START Information given
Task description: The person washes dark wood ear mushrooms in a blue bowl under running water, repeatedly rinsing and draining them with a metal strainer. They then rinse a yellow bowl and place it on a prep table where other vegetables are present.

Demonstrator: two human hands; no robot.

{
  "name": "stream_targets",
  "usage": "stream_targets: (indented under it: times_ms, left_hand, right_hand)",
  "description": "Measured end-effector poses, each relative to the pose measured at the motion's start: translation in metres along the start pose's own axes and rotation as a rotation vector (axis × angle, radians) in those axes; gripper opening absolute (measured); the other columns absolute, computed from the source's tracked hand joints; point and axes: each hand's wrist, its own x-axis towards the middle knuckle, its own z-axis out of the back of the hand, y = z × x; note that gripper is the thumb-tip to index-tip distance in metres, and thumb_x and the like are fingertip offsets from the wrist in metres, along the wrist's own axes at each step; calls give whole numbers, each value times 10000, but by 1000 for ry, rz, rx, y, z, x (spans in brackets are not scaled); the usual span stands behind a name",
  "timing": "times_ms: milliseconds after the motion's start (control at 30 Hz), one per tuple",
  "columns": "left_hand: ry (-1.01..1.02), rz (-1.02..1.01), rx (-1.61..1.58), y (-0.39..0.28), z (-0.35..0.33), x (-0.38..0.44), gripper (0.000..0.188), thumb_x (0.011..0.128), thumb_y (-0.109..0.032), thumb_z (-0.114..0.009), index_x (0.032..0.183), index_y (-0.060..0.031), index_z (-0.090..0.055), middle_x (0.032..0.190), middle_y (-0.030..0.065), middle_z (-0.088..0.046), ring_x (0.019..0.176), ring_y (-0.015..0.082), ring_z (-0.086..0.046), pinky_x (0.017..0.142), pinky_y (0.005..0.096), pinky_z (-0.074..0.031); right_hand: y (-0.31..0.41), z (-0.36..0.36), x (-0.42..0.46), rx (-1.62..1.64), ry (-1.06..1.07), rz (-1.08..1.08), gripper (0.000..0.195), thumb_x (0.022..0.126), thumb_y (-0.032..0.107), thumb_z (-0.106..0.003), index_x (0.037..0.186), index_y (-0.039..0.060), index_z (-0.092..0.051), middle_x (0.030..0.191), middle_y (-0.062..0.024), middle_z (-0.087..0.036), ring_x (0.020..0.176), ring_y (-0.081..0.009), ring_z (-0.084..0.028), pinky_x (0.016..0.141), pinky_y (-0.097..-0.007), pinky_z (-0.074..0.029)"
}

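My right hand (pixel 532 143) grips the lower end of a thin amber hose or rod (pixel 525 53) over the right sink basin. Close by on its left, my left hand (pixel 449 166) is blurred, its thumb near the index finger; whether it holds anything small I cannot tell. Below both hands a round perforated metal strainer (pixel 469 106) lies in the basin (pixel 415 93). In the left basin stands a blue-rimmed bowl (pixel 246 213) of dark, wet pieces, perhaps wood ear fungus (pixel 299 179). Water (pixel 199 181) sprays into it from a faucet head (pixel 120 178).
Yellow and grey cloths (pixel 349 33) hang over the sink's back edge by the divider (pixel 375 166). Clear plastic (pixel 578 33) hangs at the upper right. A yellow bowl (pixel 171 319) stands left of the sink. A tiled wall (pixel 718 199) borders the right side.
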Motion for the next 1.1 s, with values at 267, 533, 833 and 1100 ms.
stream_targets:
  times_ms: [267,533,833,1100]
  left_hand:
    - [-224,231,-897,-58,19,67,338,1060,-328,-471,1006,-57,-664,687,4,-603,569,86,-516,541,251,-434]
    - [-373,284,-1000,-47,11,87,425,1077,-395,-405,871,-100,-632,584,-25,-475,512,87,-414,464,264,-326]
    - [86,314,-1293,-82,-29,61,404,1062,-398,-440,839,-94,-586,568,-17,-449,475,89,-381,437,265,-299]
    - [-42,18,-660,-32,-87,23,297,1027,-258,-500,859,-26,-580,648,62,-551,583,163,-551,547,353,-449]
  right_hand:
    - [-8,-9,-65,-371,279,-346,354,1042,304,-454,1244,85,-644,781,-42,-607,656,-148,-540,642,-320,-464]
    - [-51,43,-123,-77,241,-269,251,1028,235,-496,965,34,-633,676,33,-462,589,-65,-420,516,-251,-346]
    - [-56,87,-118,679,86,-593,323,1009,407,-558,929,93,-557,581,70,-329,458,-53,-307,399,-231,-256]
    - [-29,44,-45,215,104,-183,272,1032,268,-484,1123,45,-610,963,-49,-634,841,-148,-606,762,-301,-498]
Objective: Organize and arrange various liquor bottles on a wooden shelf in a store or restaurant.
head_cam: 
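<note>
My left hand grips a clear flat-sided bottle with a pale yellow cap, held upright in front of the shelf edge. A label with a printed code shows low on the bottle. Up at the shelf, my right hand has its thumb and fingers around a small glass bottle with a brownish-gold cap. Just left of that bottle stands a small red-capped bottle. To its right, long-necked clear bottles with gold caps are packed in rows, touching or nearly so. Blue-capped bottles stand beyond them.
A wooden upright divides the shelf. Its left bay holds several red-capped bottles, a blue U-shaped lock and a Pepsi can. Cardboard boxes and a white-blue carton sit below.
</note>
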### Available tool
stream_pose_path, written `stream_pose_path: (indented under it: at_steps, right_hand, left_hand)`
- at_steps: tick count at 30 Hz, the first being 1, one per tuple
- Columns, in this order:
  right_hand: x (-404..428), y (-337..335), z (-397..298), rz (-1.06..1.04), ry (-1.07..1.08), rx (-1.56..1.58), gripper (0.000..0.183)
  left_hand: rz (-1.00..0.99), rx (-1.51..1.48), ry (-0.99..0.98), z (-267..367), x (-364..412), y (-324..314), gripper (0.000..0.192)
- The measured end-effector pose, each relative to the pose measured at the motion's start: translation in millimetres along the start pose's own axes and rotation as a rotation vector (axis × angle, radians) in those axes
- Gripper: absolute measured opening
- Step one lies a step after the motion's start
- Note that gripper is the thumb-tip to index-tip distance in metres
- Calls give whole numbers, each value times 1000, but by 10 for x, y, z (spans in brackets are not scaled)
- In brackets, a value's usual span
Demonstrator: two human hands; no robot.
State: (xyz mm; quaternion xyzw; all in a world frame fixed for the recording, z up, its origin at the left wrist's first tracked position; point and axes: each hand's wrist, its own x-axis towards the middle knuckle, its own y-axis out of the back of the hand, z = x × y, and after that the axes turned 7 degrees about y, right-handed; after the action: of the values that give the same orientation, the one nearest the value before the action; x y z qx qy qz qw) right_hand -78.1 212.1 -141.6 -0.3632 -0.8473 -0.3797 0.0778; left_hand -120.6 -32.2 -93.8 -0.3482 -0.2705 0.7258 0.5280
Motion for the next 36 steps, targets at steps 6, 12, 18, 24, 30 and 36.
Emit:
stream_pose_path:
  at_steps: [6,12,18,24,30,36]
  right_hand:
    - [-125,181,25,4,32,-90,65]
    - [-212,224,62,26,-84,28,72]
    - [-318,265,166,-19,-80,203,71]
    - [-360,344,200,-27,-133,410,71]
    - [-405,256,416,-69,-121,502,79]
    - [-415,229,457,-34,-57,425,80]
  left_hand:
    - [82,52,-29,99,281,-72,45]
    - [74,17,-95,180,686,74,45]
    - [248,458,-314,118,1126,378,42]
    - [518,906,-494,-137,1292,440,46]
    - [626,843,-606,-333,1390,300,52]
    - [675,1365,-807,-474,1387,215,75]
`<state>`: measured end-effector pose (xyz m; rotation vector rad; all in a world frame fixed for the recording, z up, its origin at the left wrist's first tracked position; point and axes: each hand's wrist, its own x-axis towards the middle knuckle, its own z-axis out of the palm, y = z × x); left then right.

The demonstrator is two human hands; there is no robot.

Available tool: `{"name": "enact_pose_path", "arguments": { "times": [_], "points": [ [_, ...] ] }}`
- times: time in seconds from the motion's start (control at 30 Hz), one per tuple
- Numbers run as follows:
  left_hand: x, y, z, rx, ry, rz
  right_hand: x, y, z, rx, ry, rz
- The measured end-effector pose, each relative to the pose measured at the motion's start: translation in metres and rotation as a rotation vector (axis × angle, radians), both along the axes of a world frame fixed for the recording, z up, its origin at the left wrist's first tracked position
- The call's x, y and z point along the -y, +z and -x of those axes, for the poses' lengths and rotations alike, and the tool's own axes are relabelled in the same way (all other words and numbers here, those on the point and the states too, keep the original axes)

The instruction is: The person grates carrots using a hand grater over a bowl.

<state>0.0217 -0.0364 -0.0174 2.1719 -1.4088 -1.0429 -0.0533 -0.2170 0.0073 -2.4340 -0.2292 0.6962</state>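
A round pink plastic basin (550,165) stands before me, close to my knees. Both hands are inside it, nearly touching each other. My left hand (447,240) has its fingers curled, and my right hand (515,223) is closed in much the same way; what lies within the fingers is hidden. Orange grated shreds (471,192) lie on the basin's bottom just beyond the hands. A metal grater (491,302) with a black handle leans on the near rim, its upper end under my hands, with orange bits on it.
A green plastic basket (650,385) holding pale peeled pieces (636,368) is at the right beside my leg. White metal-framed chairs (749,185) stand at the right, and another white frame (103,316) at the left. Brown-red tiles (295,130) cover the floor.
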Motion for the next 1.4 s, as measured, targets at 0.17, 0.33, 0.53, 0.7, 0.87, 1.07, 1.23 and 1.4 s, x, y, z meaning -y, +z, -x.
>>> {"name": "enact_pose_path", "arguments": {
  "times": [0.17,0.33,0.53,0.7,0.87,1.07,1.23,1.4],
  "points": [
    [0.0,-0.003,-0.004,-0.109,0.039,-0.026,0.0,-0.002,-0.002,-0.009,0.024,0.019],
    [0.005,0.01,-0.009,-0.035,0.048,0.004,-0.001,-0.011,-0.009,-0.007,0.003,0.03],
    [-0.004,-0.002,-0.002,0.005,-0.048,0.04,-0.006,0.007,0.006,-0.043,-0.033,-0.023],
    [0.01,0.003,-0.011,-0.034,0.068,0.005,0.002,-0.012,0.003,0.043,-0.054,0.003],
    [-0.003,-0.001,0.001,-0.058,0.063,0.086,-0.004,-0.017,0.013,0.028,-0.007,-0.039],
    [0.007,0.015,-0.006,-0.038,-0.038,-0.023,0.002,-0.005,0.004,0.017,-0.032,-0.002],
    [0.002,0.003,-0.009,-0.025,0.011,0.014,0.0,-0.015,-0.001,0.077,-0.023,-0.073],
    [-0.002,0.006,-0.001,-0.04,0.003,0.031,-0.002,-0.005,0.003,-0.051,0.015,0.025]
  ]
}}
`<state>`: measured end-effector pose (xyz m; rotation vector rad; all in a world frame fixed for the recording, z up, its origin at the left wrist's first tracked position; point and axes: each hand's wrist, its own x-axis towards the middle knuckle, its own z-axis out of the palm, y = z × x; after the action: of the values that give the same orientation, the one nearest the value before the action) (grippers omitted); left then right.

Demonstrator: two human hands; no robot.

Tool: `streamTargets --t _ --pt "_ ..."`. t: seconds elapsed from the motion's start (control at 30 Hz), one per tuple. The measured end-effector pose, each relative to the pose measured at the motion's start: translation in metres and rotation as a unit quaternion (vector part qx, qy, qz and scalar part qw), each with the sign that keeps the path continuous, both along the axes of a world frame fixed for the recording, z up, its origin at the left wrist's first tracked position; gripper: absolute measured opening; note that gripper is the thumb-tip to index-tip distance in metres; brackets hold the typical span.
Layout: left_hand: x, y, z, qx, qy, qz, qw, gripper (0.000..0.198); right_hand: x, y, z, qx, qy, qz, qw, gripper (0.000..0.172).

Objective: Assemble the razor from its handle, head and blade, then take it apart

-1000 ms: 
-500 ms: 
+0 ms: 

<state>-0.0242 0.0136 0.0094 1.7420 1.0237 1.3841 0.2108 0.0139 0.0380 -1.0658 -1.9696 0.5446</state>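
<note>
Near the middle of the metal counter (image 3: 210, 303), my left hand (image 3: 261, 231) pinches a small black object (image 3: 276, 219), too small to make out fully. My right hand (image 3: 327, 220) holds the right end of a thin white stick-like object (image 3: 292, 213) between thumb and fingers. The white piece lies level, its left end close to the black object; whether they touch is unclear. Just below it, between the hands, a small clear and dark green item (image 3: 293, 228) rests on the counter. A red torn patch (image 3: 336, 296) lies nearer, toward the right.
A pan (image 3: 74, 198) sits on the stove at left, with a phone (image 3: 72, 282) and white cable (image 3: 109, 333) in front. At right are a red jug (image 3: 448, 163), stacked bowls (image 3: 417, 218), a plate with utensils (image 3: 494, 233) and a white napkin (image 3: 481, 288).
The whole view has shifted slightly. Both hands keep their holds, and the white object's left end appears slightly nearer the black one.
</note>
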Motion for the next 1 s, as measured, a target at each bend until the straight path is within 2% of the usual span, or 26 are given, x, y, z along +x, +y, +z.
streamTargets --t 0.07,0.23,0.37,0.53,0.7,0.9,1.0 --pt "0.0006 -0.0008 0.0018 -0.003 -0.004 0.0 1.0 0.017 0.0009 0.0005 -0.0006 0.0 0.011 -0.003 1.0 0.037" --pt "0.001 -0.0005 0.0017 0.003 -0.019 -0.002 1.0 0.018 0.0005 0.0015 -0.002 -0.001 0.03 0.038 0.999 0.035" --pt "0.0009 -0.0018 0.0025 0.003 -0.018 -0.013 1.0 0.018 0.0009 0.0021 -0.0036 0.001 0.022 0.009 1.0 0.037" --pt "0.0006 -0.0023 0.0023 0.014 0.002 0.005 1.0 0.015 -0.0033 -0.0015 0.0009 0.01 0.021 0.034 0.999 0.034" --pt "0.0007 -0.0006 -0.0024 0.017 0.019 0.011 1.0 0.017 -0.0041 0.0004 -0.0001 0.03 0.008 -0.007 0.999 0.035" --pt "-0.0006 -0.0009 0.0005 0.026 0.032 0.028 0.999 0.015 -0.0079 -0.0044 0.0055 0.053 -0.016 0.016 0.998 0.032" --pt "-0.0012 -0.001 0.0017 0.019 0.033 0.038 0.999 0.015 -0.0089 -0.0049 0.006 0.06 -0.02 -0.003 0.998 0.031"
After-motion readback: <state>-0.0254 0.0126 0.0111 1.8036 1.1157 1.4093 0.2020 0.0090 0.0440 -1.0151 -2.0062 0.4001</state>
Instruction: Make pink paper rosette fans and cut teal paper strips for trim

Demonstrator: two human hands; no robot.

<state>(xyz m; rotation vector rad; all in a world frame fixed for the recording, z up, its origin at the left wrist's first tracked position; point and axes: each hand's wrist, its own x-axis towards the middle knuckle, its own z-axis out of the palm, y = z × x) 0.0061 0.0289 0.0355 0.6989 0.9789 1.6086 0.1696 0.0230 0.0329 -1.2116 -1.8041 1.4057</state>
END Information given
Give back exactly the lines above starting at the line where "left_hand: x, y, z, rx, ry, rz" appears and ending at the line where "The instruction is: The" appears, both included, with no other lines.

Written response:
  left_hand: x, y, z, rx, ry, rz
  right_hand: x, y, z, rx, ry, rz
- The measured end-effector pose, each relative to the pose measured at the motion's start: translation in metres and rotation as a rotation vector (axis × angle, radians), both along the axes of a world frame fixed for the recording, z up, its origin at the left wrist's first tracked position
- The call's x, y and z point along the -y, +z and -x of those axes, for the poses' lengths and rotations alike, and the tool's own axes are relabelled in the same way (all other words and numbers here, those on the point and the states too, keep the original axes)

The instruction is: The person grates carrots using a hand grater over a bowl.

For this exercise, nothing more remains to be done.